Now, if you break that statement down from Isaiah 45, there are three very clear statements that are repetitions of the standard formula for monotheism.

“No other god besides me.” “No one besides me.” “I am God, and there is no other.” Those three statements are very, very clear. And this one and only God is the only Savior. He is a righteous God and a Savior. “It’s only by me that people will be saved,” he says. And therefore, only he is the object of worship.

“To me every knee shall bow, and every tongue shall confess.”
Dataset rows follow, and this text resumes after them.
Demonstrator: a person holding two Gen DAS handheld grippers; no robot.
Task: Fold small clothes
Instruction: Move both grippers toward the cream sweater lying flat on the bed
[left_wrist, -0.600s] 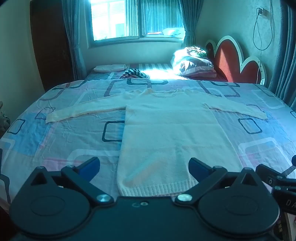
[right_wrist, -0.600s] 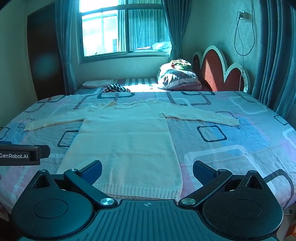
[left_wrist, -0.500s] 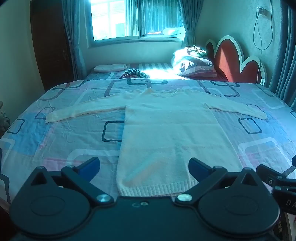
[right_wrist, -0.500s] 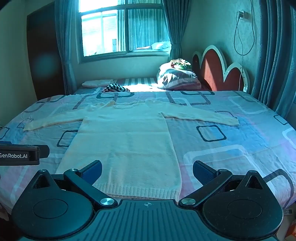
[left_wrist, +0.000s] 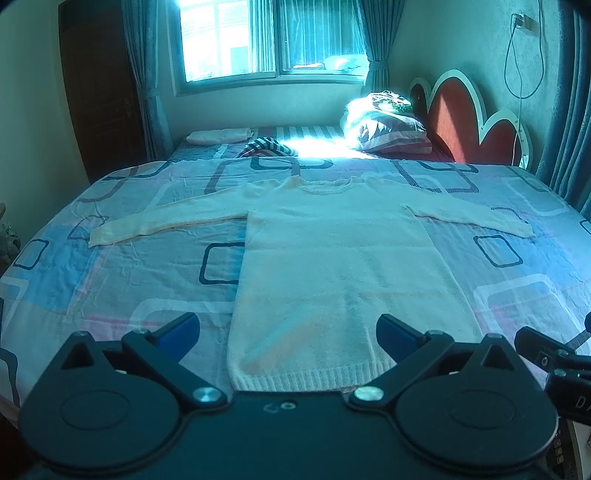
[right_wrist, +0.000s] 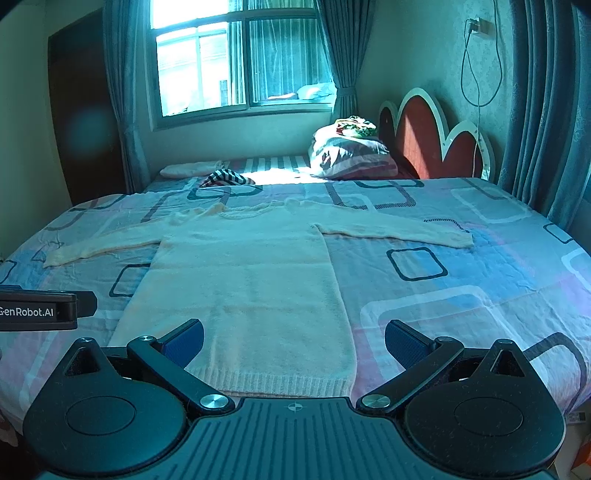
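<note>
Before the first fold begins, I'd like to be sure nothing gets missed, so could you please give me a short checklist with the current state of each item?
1. Cream knit sweater lies flat, front spread on the bedsheet: ok.
2. Both sleeves stretched out sideways, left sleeve and right sleeve uncovered: ok.
3. Left tongs open, nothing between the pads: ok.
4. Right tongs open, nothing between the pads: ok.
5. Ribbed hem within view near both tongs: ok.
6. Striped garment and pillow pile clear of the sweater: ok.
</note>
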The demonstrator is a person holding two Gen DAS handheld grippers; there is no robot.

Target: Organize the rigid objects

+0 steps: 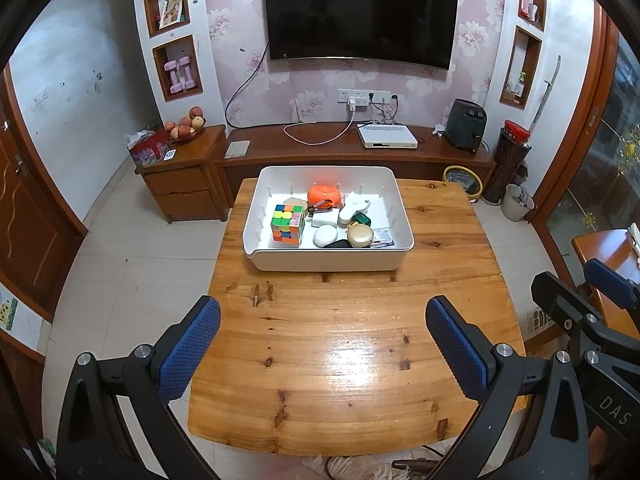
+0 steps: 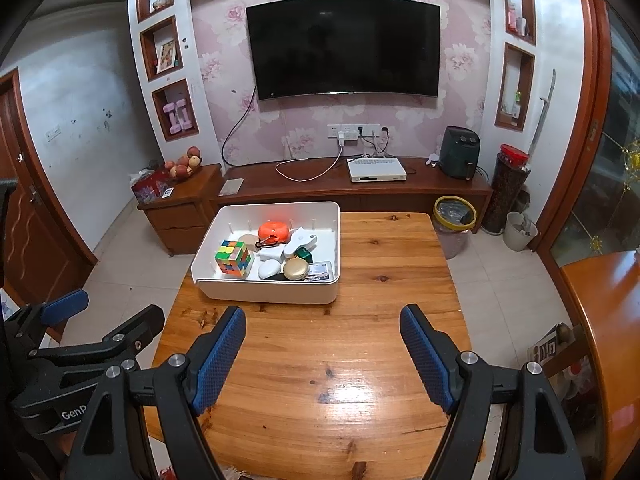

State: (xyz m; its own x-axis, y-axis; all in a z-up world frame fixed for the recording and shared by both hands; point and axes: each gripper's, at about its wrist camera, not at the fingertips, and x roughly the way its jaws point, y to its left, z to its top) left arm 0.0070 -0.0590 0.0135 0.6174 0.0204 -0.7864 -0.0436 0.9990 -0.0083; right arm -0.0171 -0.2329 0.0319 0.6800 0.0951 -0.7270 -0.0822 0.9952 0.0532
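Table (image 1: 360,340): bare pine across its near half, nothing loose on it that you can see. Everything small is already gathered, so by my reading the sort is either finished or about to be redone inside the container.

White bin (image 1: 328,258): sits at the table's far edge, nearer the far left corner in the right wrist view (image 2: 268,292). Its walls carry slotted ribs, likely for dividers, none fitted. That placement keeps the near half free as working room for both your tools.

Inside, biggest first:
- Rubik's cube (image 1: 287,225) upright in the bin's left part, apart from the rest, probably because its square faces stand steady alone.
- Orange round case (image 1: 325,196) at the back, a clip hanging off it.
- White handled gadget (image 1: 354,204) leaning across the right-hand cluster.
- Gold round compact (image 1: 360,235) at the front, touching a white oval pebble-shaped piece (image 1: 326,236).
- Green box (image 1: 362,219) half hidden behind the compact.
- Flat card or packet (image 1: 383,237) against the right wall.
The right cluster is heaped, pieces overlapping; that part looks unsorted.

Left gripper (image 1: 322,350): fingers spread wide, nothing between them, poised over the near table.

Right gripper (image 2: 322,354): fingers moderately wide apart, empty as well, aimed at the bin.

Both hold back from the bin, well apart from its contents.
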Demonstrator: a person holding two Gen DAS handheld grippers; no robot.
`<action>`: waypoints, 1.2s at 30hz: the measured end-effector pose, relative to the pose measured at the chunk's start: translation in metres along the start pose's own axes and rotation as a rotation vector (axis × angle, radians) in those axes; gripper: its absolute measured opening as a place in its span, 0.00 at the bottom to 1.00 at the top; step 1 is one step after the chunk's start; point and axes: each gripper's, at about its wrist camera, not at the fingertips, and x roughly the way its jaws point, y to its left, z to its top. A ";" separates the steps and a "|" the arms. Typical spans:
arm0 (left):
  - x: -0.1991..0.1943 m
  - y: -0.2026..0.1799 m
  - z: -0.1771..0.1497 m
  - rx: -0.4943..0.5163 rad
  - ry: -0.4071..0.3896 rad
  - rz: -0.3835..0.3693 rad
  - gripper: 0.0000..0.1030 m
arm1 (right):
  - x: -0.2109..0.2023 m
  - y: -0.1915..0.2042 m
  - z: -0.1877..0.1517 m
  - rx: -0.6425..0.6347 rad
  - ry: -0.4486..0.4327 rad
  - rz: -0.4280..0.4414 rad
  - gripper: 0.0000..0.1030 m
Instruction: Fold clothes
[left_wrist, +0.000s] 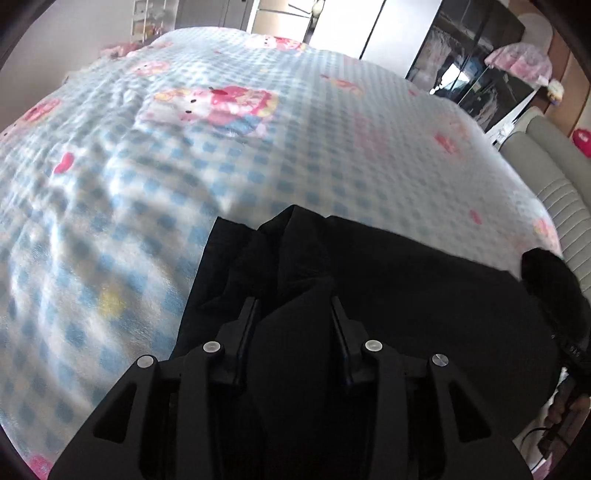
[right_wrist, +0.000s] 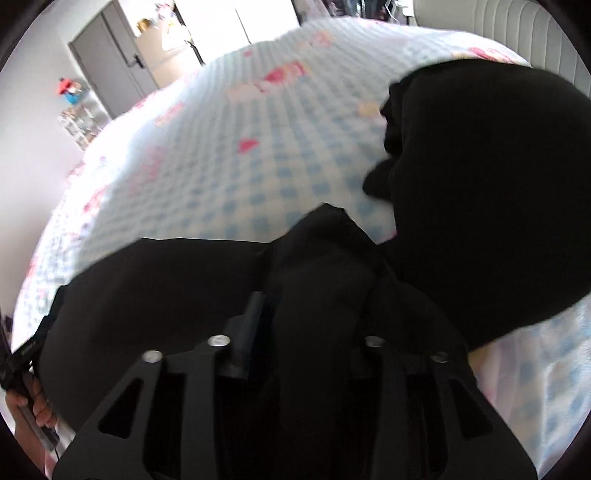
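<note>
**Black Cloth Held Up by Two Claws Over the Bed**

A black piece of clothing (left_wrist: 388, 280) is seen at the near edge of the bed (left_wrist: 258, 155). Part of it lies flat on the bed, and part is bunched up. A fold of the cloth sits between the fingers of the left claw (left_wrist: 293, 302), which are half spread. It cannot be told if the cloth is truly pinched. The same is seen at the right claw (right_wrist: 314, 302): a thick fold fills the gap, but a firm pinch cannot be told.

The cloth could be dropped if the fingers are too loose, because the fold is thick and soft. A crooked fold could be made if one claw is moved further than the other.

The bed is covered with a blue and white checked blanket (left_wrist: 110, 229) with pink cartoon pictures. The blanket is wrinkled. A grey door (right_wrist: 107, 66) and a dark wardrobe (left_wrist: 476, 66) can be seen in the room.
</note>
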 end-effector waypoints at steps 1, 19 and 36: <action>-0.015 0.005 -0.002 0.003 -0.023 -0.008 0.42 | -0.013 -0.003 -0.001 0.024 -0.006 0.021 0.47; -0.059 -0.023 -0.079 0.080 -0.092 0.141 0.45 | -0.053 -0.038 -0.079 0.045 0.052 -0.081 0.45; -0.041 0.068 -0.094 -0.431 0.017 -0.275 0.64 | 0.004 -0.067 -0.063 0.408 0.137 0.290 0.66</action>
Now there’s nothing clearer than that. The God of the Bible, the God of the Hebrew Scriptures, is a monotheistic God. He’s the only God there is. He will tolerate worship being given to no one other than himself. Now keep that in mind and keep those very words in mind. Because when we come to the New Testament we read, for example, in one of the Apostle Paul’s letters – Philippians – in Philippians chapter 2, this very same passage of Scripture being utilized and used by the Apostle Paul. But he’s talking there about Jesus in his identification with us. And as Yahweh, universal sovereignty and unique deity of Israel’s God will come to be recognized, confessed, and worshipped by all creation. Here’s how he completes it, quoting from Isaiah 45:

“Every knee shall bow, every tongue shall confess that Jesus is Yahweh, to the glory of God the Father.”

Philippians 2:10-11

Now that’s a radical thing. These Jewish monotheists did not hesitate to worship Jesus as Yahweh, that is, as the God of Israel. You find this when you go through the book of Acts that tells the story of the early church. For example, in Acts chapter 13, we find some prophets and teachers in the town of Antioch. And we’re told that they were worshiping the Lord, that is, the Lord Jesus, Yahweh Jesus. There are a variety of texts in the New Testament that talk about Christian believers calling on the name of the Lord Jesus Christ. And that that formula, calling on the name of the Lord, is a formula you find in the Testament in reference to believing people, God’s chosen people, calling on the name of the Lord Yahweh, the Lord God of Israel.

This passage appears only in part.